Taco Bell Redesign To Cost Less To Build, Make Exterior Glow Purple

New Taco Bell Locations To Glow In Dark, Cost Less To Build

Like Jon Bon Jovi and Tom Cruise, Taco Bell turned 50 this year. And like Jon Bon Jovi and Tom Cruise, Taco Bell does not intend to start looking its own age anytime soon. Not with younger, hipper rival Chipotle nipping at its heels. So the Irvine, Cali.-based fast food chain is getting a facelift.

Taco Bell is testing out its new look at newly-built locations in Commerce City, Colo., Sanger, Texas and Redwood City, Cali. this fall, with three more slated to open in 2013. The design for the six locations was codified in a master plan for the brand developed internally about a year ago, Taco Bell's director of concept development Don Roberts told The Huffington Post.

taco bell redesignAn exterior photo of the Sanger, Texas prototype of the redesigned Taco Bell.

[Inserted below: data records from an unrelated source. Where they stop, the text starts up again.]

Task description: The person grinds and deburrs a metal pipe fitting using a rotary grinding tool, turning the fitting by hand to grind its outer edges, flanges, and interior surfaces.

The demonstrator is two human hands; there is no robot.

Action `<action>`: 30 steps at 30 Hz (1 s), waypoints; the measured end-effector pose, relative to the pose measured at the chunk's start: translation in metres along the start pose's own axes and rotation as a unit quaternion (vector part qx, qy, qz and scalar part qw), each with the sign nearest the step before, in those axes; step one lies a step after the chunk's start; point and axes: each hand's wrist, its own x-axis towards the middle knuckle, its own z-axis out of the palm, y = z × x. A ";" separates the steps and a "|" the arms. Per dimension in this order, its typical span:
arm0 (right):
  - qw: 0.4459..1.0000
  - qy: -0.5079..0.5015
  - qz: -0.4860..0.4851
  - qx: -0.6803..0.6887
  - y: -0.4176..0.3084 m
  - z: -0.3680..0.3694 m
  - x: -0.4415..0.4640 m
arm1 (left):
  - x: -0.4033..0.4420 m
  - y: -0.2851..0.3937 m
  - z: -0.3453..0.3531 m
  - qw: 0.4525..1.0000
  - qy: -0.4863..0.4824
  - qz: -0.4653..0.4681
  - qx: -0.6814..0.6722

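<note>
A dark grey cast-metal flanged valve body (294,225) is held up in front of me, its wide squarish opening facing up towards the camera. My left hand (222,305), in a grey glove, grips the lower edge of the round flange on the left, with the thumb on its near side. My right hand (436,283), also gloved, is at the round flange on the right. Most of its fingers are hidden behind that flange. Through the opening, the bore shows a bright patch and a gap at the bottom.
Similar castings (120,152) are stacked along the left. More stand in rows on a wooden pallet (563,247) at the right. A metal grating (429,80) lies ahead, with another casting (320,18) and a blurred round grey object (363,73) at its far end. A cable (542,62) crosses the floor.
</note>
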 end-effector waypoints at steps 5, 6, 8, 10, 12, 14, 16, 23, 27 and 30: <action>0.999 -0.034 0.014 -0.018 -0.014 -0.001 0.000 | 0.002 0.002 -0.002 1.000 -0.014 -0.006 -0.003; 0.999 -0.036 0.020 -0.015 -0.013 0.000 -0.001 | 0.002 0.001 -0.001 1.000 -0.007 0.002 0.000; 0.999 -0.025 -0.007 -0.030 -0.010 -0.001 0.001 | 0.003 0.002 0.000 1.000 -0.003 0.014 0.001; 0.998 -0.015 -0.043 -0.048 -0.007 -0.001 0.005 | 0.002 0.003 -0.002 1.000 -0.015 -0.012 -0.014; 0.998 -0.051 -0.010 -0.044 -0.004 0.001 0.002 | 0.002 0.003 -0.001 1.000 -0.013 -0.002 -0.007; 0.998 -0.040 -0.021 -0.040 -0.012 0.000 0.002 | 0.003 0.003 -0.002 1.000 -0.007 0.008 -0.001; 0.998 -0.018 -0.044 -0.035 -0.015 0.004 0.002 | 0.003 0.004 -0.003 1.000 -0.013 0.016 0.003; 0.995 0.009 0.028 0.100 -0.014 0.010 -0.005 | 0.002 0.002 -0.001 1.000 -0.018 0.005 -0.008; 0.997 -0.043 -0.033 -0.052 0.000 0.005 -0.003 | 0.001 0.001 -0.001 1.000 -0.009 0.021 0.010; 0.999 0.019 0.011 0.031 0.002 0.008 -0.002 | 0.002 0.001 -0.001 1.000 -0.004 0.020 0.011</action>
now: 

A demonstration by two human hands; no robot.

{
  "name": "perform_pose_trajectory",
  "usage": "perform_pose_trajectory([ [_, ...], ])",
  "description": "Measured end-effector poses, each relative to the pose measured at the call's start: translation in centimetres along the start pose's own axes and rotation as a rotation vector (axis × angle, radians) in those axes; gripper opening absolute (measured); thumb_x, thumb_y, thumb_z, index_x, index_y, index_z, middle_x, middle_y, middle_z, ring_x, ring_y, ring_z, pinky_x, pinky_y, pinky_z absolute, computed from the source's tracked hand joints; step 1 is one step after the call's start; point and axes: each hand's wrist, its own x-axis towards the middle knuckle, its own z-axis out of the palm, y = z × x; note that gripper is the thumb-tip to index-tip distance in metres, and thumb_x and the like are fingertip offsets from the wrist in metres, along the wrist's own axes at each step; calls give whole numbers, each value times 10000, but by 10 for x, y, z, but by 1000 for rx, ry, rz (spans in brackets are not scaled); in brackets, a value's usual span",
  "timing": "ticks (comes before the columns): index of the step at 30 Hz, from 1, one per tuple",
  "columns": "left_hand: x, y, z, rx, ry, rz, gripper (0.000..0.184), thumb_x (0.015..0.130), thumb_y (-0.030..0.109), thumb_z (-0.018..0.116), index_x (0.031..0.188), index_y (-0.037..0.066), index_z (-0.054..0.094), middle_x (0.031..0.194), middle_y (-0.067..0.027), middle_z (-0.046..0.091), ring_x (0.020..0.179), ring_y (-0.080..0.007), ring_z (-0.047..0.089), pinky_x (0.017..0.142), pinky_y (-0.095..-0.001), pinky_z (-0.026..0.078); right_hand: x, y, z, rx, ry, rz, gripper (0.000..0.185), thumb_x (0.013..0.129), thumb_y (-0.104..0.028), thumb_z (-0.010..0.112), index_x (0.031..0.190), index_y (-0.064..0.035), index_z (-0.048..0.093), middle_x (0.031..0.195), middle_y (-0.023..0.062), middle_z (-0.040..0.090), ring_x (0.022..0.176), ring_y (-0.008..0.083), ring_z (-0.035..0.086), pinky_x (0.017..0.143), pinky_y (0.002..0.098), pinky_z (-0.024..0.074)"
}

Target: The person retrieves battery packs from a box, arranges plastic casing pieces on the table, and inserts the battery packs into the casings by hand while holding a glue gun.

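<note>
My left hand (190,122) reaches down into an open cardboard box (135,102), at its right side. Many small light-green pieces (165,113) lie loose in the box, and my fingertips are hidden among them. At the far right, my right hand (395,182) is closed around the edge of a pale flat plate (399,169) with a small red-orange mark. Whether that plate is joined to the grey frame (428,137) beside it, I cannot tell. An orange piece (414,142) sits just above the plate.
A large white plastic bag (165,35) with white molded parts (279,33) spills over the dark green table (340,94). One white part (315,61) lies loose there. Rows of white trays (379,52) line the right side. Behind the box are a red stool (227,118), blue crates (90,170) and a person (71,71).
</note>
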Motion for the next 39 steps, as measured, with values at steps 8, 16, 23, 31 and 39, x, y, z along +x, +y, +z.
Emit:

The design's most striking feature is a layer of narrow black metal slats covering one of the building's four tan exterior walls. At night, LED lights shine Taco Bell purple light out from between the wall and the slats, which are spaced out slightly to let light through.

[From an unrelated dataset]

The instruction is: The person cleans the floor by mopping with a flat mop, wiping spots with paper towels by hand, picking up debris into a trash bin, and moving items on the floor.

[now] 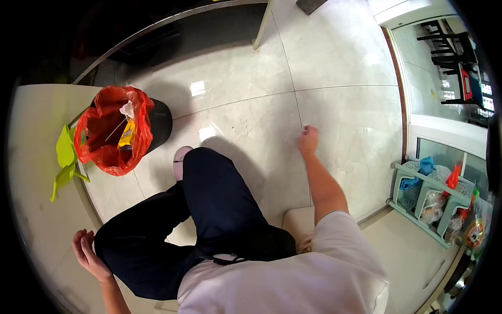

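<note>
My right hand (pixel 308 140) reaches down toward the tiled floor (pixel 251 115), its fingers pressed together. A small pale bit shows at the fingertips, too small to name. Whether the fingertips touch the tiles I cannot tell. My left hand (pixel 90 254) is beside my bent knee, palm partly up, fingers loosely curved and apart with nothing in them. Ahead and to the left stands a dark trash bin (pixel 163 123) lined with a red plastic bag (pixel 112 162). Inside the bag lie a yellow wrapper (pixel 126 135), a crumpled white tissue (pixel 127 109) and a thin white stick.
A bright green dustpan-like item (pixel 65 152) is left of the bin. At the right, a pale green rack (pixel 426 201) holds several bags and baskets beside a glass door. Dark chairs (pixel 452 63) show through the doorway. A metal-framed table (pixel 172 21) crosses the upper left.
</note>
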Tool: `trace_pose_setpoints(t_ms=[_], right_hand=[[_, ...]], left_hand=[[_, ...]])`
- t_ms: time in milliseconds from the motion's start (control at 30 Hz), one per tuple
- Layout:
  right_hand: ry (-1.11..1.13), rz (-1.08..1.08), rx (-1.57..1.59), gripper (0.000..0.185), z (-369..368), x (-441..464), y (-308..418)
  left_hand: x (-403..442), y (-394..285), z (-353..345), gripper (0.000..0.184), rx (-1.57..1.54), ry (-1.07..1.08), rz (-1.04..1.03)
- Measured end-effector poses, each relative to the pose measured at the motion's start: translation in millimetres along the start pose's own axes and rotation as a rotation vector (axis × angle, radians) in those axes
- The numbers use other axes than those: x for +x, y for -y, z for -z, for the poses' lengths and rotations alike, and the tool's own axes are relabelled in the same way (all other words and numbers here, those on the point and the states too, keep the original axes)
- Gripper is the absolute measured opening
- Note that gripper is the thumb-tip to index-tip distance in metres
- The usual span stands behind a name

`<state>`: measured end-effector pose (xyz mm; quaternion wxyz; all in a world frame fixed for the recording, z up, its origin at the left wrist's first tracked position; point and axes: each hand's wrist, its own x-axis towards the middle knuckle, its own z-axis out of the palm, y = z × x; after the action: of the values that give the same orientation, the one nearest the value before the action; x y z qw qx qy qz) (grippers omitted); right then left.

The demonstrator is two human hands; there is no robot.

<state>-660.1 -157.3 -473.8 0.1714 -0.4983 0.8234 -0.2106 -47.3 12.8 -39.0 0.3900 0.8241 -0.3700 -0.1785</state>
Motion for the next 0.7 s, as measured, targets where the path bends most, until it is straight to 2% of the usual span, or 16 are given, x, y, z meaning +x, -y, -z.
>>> trace_pose_setpoints(t_ms=[33, 100, 233, 267, 367, 433, 533, 700], right_hand=[[0.008, 0.013, 0.063, 0.021, -14.7, -16.5, 17.9], [0.017, 0.171, 0.005, 0.023, -46.2, -47.0, 65.1], [0.085, 0.263, 0.193, 0.022, -81.1, -70.0, 156.8], [0.103, 0.227, 0.153, 0.021, -82.4, -70.3, 164.4], [0.020, 0.205, 0.211, 0.024, -56.8, -78.9, 143.8], [0.075, -0.015, 0.230, 0.027, -38.6, -104.6, 106.7], [0.136, 0.009, 0.124, 0.032, -37.5, -139.5, 86.1], [0.066, 0.194, 0.129, 0.035, -77.0, -108.6, 153.5]], left_hand=[[-1.9, -1.3, -0.2, 0.024, 0.005, -0.001, 0.007], [-2.2, -4.9, -3.4, 0.024, 0.006, -0.021, 0.005], [-3.4, -9.5, -9.1, 0.024, 0.031, -0.032, -0.026], [-2.6, -14.8, -13.6, 0.024, 0.086, -0.009, -0.064], [-3.8, -13.7, -8.9, 0.024, 0.164, 0.027, -0.126], [-4.7, -10.5, -6.6, 0.025, 0.135, 0.025, -0.100], [-7.1, -12.3, -6.7, 0.024, 0.113, 0.004, -0.065], [-8.9, -16.7, -7.5, 0.024, 0.121, -0.007, -0.056]])
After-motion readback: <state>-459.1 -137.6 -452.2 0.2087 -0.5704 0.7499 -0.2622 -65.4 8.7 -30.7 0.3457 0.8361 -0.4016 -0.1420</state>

"As night falls, and as late night begins, we really celebrate that light-night feeling with a purple glow that comes from behind the slat wall," Roberts said. "You will be able to see it from a quarter-mile away. This building is truly going to be best on block, it will truly be a beacon in the night."

The rest of the changes are more subtle, but they bring the look of the stores closer to the sleek, minimalist look native to newer chains like Smashburger and Chipotle and also on display in recent redesigns of quick-service restaurants such as Wendy's. As such, the chain hopes the new designs will reinforce the consumer goodwill inspired by the recent success of Doritos Locos Tacos and the new Cantina Bell menu.

taco bell redesign interiorThe interior of the Sanger location.

But marketing is not the sole concern Taco Bell hopes to address with the redesign. Roberts said that the new restaurants will cost less to build than those that follow the current guidelines. He declined to specify how much the new design will save franchise owners, but he emphasized that his group was guided by its "maniacal focus on cost reduction" in the hopes of making outposts affordable for new franchisees and markets.

Elements of the new design will also be applied to existing locations. Roberts said that every outpost will eventually get a new Taco Bell sign, with new typography and graphics, and that other features, including the backlit slats, will be installed on a case-by-case basis. Roberts claimed that the company's master plan does not specify a time frame for these renovations.